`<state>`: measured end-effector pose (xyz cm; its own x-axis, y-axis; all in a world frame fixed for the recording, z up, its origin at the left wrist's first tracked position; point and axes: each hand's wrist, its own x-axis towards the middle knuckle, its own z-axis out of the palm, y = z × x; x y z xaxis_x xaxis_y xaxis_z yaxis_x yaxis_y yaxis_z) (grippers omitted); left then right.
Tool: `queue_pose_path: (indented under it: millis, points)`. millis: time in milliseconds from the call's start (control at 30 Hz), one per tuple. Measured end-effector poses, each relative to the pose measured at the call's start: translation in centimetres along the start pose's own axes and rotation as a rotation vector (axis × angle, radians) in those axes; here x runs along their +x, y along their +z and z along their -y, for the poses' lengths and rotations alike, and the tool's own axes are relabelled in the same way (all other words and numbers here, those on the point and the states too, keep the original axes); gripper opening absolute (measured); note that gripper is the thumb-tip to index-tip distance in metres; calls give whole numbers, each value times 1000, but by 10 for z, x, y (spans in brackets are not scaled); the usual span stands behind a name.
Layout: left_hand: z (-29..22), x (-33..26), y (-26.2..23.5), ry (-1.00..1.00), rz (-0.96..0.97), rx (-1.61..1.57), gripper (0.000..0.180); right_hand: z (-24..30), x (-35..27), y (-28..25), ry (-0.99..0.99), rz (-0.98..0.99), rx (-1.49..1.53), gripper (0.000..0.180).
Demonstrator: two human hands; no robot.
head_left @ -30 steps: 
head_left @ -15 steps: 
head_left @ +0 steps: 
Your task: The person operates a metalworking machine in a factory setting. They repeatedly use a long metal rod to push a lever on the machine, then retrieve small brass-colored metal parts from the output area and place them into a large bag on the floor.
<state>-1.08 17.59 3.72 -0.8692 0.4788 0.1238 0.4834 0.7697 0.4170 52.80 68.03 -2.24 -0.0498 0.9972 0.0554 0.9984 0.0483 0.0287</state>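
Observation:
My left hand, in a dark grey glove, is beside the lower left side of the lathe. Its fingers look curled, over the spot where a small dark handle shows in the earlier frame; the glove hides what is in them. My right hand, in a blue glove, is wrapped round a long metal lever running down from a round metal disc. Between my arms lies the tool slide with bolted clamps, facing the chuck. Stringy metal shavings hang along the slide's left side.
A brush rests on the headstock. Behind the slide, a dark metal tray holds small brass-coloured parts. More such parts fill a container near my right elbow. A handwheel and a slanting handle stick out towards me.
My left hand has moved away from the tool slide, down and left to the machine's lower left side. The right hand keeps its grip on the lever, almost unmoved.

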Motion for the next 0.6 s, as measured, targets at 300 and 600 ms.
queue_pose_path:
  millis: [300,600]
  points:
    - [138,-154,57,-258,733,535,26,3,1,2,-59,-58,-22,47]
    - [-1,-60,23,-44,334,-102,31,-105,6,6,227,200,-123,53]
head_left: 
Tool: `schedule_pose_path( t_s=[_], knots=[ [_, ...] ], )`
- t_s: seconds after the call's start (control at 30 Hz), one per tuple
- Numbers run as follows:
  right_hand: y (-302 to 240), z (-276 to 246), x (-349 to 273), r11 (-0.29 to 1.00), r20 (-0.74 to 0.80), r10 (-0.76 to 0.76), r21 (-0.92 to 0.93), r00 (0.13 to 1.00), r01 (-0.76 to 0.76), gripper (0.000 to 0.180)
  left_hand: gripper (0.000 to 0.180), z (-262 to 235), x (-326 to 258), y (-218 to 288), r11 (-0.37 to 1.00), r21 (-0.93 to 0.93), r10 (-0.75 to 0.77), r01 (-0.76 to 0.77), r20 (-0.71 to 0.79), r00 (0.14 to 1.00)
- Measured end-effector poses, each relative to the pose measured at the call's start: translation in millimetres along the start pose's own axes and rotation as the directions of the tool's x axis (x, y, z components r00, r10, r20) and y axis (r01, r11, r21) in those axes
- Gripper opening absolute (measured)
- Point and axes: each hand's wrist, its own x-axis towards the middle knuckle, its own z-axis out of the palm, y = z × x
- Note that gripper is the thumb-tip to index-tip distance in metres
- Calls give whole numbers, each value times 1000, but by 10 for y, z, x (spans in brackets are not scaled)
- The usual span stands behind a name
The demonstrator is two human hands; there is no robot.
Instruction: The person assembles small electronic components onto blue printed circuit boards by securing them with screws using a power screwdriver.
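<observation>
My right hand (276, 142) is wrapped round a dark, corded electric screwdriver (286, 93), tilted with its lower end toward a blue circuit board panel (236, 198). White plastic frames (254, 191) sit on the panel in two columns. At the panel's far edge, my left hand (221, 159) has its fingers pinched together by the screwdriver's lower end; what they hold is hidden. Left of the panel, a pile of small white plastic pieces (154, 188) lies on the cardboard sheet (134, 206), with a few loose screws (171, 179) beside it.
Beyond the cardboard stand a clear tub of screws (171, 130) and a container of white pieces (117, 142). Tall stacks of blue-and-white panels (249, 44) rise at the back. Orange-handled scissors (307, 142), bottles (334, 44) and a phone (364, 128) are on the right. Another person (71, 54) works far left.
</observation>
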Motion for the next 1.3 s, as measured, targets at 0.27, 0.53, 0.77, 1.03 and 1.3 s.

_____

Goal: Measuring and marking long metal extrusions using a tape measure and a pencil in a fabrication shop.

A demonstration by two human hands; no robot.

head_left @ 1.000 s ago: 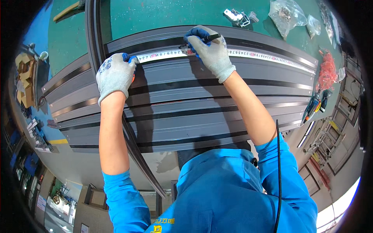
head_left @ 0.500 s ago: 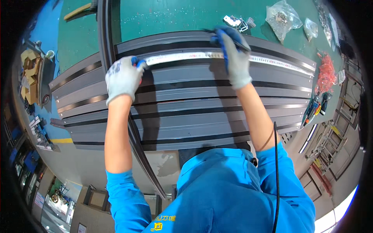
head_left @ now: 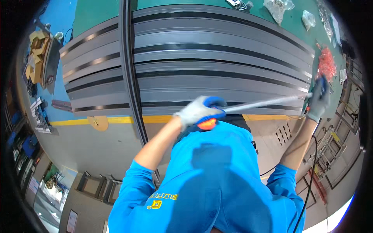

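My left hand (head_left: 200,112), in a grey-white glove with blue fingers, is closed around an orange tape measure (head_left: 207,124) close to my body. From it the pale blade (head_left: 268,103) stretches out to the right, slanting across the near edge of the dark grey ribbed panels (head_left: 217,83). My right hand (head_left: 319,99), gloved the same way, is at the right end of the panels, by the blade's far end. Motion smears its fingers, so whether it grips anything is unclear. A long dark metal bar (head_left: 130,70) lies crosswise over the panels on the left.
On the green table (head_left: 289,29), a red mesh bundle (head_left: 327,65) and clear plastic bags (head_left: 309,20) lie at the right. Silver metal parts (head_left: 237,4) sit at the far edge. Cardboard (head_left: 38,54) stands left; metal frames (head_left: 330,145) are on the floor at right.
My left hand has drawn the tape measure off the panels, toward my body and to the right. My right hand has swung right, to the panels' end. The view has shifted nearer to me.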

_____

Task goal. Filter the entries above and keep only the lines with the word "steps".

Solved exercise.
head_left @ -30 steps: 
head_left @ -15 steps: 
head_left @ +0 steps: 

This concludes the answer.